To roaring applause and steady tears, Rep. Gabrielle Giffords received a hero’s tribute on the House floor before officially stepping down from her Congressional seat.
For at least an hour today, the bitter cold of hyper-partisanship melted in the House chamber as Republicans and Democrats put aside their personal and ideological differences to heap praise on Giffords.
The three-term Arizona Democrat, who announced Sunday that she would resign to continue her recovery process after being shot in the head last January, was feted by Minority Leader Nancy Pelosi as “the brightest star among us; the brightest star Congress has ever seen.”
The California Democrat said she will miss Giffords but told the lawmaker, “Your legacy in this Congress and your leadership to this nation will certainly endure. Thank you for being who you are, for lifting the country at an important and sad time.”
Giffords’ remarkable recovery has become an emotional rallying point for Members over the past year, and her send-off today evoked points of inspiration and calls for bipartisanship. Today’s floor events followed a similarly moving moment Tuesday night when President Barack Obama, moments before delivering his State of the Union address before a joint session of Congress, embraced a beaming Giffords who made the trek to Washington to witness the speech.
Today, Members from both parties offered soaring remarks to their departing colleague.

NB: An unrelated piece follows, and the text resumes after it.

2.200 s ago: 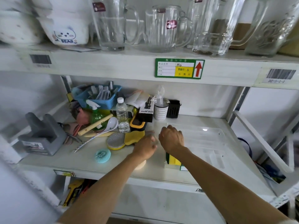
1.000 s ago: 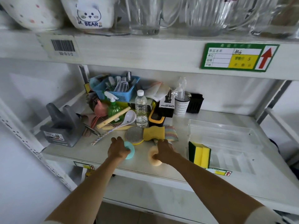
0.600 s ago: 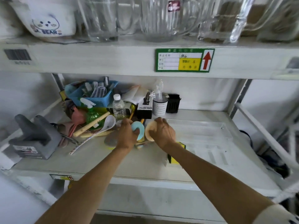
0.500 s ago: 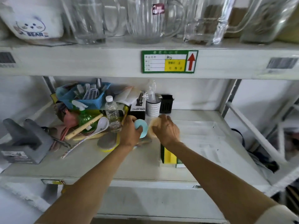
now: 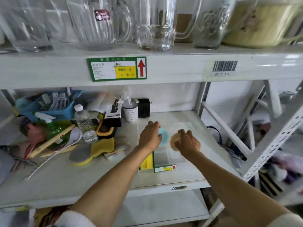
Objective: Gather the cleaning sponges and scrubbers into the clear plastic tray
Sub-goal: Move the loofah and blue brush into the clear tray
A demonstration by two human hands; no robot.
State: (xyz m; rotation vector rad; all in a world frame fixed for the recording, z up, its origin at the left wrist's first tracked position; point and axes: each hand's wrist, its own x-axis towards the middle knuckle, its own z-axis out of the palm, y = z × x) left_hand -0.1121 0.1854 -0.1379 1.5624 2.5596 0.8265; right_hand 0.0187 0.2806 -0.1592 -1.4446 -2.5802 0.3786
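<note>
Head view. Both hands are over the clear plastic tray (image 5: 193, 128), which lies on the right half of the white shelf (image 5: 98, 174), its near wall close to the shelf's front edge.

The left hand (image 5: 150, 136) holds a round teal scrubber (image 5: 164, 136); the fingers are curled around its left side, and the scrubber is over the tray's rear left area. The right hand (image 5: 186, 142) holds a round beige sponge (image 5: 174, 141); the fingers are curled over its top and right side, just beside the teal scrubber. Whether either item touches the tray floor cannot be determined.

A yellow and green sponge (image 5: 146, 162) stands on edge at the tray's near left corner, partly hidden by the left forearm. Whether it is inside the tray wall cannot be determined.

Left of the tray, toward the middle of the shelf, lie a round grey scrubber with a yellow base (image 5: 80, 156) and a yellow cloth (image 5: 102, 145), touching each other. Behind them stands a water bottle (image 5: 84, 123). A blue basket (image 5: 47, 105) sits at the rear left of the shelf.

Glass mugs (image 5: 96, 22) stand on the upper shelf.
</note>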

“We are inspired, hopeful and blessed for the incredible progress that Gabby has made in her recovery,” Majority Leader Eric Cantor (R-Va.) told nodding colleagues.
Minority Whip Steny Hoyer, a close Giffords confidant, declared, “None of us on this floor are talented enough to summon the rhetoric that all of us feel in our hearts.”
While the Maryland Democrat drew wide applause, it was Rep. Debbie Wasserman Schultz, Giffords’ closest friend in the House, whose comments stirred the most emotion on the floor.
“I couldn’t prepare anything this morning because I knew that I would not be able to hold it together very long,” the Florida Democrat confessed. “I am so proud of my friend and it will always be one of the great treasures of my life to have met Gabby Giffords and to serve with her in this body.”
Wasserman Schultz and Rep. David Schweikert (R-Ariz.) escorted Giffords to the well. After the trio made their way, they were joined by others, including Arizona Reps. Jeff Flake (R) and Ed Pastor (D), to listen to Wasserman Schultz’s emotional reading of their friend’s resignation letter.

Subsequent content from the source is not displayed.